Documentary Photographer Anne de Henning discusses previously unseen photos from the Bangladesh Liberation War

Anne de Henning has been boldly photographing people and places from around the globe for decades, beginning from when she hopped on the Trans-Siberian Railway to cover the US war in Vietnam at the age of 23.

The French photojournalist lived in Hong Kong, where she worked extensively across Southeast Asia, photographing tribes in Laos, Thailand and Borneo, and spent much of the 1970s and ‘80s documenting the inhabitants, architecture and culture of India.

Her urgent, eye-catching and humanist work has filled the pages of prestigious publications such as Vogue, Le Monde, National Geographic and The New York Times. Yet at least a dozen images taken during a pivotal moment in Southeast Asia’s history – the Bangladesh Liberation War of 1971 that Anne de Henning covered over five days – might never have been seen again.

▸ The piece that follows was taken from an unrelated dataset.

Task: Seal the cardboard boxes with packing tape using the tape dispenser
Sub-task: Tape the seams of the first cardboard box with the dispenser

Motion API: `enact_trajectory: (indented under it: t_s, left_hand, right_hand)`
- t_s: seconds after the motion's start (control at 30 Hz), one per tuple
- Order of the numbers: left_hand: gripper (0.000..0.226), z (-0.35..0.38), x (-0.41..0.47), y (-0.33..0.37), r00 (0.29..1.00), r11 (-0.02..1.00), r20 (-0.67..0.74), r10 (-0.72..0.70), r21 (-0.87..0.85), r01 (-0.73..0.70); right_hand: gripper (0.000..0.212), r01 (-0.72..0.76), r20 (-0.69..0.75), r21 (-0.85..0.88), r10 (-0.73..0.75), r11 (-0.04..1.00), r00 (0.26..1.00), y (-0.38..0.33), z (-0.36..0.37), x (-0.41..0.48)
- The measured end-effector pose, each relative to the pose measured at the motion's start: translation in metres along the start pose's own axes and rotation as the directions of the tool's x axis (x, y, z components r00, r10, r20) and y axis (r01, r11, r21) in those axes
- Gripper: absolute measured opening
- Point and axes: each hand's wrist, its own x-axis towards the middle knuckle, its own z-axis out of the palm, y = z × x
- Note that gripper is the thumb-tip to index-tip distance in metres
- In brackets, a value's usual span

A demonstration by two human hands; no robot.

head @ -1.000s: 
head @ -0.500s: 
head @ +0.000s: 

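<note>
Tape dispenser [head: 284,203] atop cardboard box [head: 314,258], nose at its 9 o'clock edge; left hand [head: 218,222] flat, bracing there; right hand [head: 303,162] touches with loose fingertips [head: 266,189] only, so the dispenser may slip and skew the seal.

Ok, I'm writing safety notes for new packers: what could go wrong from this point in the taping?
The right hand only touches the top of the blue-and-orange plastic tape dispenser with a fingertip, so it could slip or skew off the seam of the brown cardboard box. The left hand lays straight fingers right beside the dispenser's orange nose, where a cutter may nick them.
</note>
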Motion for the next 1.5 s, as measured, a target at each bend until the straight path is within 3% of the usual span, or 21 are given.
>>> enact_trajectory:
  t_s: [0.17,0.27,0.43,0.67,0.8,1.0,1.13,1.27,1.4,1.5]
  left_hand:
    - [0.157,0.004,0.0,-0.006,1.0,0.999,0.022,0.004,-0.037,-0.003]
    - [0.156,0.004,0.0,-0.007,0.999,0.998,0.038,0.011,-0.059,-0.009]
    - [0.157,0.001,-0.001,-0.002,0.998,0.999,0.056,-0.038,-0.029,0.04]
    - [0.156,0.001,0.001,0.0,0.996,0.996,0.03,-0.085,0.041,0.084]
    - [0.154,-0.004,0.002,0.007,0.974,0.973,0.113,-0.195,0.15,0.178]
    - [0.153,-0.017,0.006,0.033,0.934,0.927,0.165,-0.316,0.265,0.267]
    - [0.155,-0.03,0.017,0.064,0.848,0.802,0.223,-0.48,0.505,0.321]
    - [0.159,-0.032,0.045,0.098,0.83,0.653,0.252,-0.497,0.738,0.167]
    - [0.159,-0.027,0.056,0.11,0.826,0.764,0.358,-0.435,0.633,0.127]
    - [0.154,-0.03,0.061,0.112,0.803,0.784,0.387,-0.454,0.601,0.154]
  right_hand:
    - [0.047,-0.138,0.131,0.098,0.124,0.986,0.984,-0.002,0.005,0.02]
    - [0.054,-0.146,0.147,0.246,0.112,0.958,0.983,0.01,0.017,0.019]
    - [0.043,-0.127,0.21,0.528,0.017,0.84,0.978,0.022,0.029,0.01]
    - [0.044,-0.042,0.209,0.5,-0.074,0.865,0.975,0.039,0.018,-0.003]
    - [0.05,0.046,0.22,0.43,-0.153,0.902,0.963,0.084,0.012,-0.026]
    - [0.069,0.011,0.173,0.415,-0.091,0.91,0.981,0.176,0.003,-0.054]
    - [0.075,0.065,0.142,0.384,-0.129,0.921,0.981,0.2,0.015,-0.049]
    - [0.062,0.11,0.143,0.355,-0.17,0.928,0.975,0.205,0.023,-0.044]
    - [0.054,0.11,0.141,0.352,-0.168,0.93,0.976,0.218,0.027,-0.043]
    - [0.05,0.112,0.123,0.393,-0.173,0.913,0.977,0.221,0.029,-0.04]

But thanks to the Samdani Art Foundation and its founders desire to commemorate the 50-year independence of Bangladesh, the photographer’s images of the war between West and East Pakistan – previously tucked away in newsroom archives – were finally unearthed and brought to public attention after decades of obscurity.

Witnessing History in the Making: Photographs by Anne de Henning, Bangladesh 1971-1972 opened in Dhaka, Bangladesh, in December 2021. It marked the first time these images had been exhibited, and which included perhaps the only remaining colour images of Bangabandhu, the ‘father of the nation’ Sheikh Mujibur Rahman.

We spoke to Anne de Henning about her experience during the Liberation War: discussing her arresting crowd images full of national pride, the families forced to flee to India to escape genocidal violence, the tenacity of the Mukti Bahini guerilla forces in repelling East Pakistan’s military junta, and her opinion of the country’s development 50 years after it won its independence.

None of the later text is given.